The lines to copy are those in the listing below that contain the word "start".
──────────────────────────────
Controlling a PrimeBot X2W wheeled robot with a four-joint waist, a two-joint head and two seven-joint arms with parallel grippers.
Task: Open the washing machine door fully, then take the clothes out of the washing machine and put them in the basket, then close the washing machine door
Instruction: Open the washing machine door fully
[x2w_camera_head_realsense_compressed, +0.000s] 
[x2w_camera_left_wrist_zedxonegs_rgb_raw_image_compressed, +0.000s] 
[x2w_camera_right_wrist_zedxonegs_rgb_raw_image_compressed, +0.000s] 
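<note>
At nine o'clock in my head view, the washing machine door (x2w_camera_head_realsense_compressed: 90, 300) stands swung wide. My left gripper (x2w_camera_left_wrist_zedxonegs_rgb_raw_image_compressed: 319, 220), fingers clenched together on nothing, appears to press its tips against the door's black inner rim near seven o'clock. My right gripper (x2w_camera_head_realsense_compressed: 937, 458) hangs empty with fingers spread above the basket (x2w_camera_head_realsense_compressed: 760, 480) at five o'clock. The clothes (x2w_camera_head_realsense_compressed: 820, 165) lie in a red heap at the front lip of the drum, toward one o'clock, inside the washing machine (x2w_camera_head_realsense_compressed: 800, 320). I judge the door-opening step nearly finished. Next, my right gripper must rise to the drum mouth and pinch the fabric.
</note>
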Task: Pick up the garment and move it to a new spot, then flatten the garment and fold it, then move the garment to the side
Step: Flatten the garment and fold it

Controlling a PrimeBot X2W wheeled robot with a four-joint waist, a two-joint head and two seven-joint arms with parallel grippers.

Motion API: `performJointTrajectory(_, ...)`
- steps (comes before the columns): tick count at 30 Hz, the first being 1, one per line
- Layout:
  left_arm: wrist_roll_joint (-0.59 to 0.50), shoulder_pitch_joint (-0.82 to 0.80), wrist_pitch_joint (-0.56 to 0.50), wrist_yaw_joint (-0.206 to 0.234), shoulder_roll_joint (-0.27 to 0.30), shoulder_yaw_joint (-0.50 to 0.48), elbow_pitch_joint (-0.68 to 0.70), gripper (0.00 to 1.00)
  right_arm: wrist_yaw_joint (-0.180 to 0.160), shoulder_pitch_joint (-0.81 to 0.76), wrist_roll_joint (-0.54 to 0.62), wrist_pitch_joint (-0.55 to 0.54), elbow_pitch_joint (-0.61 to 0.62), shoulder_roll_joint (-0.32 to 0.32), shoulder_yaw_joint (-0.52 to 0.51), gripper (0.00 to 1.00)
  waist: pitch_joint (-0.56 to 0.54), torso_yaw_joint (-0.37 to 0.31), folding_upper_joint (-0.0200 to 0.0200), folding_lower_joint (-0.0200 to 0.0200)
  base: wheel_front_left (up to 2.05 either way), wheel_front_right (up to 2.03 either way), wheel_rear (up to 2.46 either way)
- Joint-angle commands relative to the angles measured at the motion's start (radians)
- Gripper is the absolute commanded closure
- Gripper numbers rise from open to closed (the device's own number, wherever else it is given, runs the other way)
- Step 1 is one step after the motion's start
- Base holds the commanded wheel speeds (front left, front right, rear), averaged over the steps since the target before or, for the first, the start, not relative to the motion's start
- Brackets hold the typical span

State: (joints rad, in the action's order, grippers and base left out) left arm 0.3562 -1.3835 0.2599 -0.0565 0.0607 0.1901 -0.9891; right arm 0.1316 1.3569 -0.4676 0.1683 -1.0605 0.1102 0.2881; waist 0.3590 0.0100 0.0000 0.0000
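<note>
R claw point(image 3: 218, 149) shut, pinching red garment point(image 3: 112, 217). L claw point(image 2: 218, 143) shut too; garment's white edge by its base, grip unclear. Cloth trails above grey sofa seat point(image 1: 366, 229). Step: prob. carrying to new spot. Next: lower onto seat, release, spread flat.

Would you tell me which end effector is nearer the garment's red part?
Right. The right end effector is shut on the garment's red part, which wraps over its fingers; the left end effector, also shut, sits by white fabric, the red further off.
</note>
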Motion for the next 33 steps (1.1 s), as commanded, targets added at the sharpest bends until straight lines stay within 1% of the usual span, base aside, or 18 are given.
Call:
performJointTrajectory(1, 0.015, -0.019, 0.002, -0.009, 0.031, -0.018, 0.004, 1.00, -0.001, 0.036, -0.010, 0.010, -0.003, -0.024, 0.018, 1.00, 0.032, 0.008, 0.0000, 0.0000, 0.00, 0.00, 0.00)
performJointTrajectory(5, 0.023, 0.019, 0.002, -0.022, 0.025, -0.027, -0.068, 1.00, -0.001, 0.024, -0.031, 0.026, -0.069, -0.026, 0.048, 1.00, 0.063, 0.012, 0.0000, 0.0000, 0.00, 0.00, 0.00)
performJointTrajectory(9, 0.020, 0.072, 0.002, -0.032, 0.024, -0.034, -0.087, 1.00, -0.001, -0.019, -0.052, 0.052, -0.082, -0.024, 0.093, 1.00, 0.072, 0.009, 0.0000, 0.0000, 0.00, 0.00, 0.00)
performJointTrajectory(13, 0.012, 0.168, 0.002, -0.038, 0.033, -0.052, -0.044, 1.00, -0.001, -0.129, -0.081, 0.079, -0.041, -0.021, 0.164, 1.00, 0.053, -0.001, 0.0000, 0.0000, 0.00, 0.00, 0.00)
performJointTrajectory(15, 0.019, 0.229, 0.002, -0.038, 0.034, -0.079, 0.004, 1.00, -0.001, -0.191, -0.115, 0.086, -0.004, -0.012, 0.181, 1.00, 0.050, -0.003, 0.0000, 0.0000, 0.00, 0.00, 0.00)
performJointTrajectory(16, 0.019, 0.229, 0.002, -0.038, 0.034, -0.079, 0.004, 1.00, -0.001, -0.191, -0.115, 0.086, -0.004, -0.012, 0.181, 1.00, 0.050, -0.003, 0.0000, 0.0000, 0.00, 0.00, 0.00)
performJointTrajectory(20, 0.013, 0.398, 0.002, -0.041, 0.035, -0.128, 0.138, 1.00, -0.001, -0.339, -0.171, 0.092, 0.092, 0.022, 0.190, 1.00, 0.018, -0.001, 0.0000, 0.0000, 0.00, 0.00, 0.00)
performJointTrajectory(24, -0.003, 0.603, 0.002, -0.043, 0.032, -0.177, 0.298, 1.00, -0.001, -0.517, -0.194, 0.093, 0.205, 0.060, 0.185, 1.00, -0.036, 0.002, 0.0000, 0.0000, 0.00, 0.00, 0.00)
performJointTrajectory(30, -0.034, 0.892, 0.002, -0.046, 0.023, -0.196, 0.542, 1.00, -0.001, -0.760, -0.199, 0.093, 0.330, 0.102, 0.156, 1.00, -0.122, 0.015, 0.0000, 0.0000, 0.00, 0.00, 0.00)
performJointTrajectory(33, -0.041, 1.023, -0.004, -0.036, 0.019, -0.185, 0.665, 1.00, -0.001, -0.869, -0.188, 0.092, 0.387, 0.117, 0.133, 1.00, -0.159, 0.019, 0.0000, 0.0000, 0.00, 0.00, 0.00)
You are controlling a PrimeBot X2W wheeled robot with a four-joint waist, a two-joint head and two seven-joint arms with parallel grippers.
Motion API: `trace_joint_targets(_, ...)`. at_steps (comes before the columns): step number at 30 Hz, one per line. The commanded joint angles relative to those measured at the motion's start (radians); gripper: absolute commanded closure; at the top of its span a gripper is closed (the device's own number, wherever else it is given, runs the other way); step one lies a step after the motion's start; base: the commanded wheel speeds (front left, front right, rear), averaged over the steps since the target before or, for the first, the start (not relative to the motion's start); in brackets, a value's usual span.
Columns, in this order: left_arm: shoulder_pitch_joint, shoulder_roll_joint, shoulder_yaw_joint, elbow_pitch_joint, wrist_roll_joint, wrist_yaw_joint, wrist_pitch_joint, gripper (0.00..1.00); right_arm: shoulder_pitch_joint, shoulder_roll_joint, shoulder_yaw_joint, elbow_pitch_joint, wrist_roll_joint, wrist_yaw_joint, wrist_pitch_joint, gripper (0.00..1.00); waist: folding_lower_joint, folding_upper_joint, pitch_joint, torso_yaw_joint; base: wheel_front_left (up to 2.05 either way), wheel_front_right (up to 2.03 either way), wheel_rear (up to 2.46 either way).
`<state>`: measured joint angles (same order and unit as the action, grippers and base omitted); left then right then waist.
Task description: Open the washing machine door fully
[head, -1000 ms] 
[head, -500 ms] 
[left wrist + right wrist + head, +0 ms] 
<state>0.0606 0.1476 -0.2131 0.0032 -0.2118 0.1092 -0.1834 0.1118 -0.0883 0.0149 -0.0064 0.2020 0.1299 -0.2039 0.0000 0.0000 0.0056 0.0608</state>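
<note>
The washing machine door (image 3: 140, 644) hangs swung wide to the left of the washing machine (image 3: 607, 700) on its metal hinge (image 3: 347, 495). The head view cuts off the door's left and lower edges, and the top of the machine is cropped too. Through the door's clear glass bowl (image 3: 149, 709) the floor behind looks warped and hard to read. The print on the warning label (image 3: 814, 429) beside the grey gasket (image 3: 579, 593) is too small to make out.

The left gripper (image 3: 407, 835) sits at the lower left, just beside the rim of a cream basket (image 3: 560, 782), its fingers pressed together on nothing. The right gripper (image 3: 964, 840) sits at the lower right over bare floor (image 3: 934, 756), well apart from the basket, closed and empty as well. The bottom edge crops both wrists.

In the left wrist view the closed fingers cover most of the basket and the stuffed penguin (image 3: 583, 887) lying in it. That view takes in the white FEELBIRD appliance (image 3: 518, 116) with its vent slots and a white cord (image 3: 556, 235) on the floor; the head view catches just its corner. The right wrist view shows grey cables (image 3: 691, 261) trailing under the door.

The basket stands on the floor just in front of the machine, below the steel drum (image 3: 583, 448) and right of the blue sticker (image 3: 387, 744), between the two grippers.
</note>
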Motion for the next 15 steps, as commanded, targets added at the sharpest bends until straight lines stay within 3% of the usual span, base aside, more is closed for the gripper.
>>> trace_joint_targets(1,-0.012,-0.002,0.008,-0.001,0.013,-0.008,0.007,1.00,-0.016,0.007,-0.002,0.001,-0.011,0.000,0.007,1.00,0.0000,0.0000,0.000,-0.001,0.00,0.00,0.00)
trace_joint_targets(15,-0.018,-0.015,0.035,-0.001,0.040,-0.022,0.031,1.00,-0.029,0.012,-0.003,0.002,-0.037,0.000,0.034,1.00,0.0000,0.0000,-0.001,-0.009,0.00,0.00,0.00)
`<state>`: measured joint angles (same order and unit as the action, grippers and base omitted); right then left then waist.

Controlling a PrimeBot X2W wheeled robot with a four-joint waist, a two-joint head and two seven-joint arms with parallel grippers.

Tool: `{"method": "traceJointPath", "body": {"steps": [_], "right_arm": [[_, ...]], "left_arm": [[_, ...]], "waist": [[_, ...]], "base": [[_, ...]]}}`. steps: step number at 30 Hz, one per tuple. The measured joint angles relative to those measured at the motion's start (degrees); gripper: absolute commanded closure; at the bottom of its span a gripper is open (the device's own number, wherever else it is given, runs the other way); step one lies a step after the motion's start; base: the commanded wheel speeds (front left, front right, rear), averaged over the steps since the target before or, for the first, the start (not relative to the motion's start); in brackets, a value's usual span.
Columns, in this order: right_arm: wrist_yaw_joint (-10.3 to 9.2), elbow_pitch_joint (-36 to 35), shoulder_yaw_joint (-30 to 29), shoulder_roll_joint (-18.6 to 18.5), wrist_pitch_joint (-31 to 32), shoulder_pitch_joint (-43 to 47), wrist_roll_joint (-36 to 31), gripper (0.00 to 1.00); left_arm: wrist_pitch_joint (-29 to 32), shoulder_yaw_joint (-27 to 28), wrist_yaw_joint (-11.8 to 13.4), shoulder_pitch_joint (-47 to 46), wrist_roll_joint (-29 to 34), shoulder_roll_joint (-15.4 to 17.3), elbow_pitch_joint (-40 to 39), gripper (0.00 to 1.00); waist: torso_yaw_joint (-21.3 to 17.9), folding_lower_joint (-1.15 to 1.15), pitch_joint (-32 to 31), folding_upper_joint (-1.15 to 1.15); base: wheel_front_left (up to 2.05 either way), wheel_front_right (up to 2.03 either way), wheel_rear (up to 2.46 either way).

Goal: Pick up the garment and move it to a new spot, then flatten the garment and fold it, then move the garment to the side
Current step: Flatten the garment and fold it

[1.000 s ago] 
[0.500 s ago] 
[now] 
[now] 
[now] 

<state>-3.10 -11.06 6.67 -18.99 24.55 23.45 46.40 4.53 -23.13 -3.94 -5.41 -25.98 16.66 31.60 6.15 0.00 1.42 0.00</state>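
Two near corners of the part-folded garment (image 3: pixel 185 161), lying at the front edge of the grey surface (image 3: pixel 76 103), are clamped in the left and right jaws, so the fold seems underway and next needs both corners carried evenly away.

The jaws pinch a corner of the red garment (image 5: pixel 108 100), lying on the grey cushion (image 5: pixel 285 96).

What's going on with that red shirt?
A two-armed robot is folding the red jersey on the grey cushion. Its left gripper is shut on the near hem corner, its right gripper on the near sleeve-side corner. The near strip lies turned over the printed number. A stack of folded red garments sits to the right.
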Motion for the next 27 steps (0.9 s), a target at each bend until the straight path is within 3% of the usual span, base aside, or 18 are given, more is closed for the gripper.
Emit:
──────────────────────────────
__PROBLEM SOLUTION__
- Joint-angle commands relative to the angles measured at the motion's start (radians)
- Step 1 is one step after the motion's start
- Base holds the commanded wheel speeds (front left, front right, rear), averaged over the steps since the target before or, for the first, the start, not relative to the motion's start
Motion API: `trace_joint_targets(_, ...)`. at_steps (comes before the columns): step number at 30 Hz, one per line. The commanded joint angles relative to those measured at the motion's start (radians); gripper: absolute commanded closure; at the top of its span a gripper is closed (the device's own number, wherever else it is given, runs the other way); step one lies a step after the motion's start; base: the commanded wheel speeds (front left, front right, rear), averaged over the steps since the target before or, for the first, the start (not relative to the motion's start); in brackets, a value's usual span.
Tool: `{"method": "traceJointPath", "body": {"steps": [_], "right_arm": [[_, ...]], "left_arm": [[_, ...]], "waist": [[_, ...]], "base": [[_, ...]]}}`. steps: step number at 30 Hz, one per tuple. The measured joint angles relative to those measured at the motion's start (degrees); gripper: absolute commanded closure; at the bottom of its span a gripper is open (the device's own number, wherever else it is given, runs the other way); step one lies a step after the motion's start; base: the commanded wheel speeds (front left, front right, rear), averaged over the steps since the target before or, for the first, the start (not relative to the motion's start); in brackets, a value's usual span.

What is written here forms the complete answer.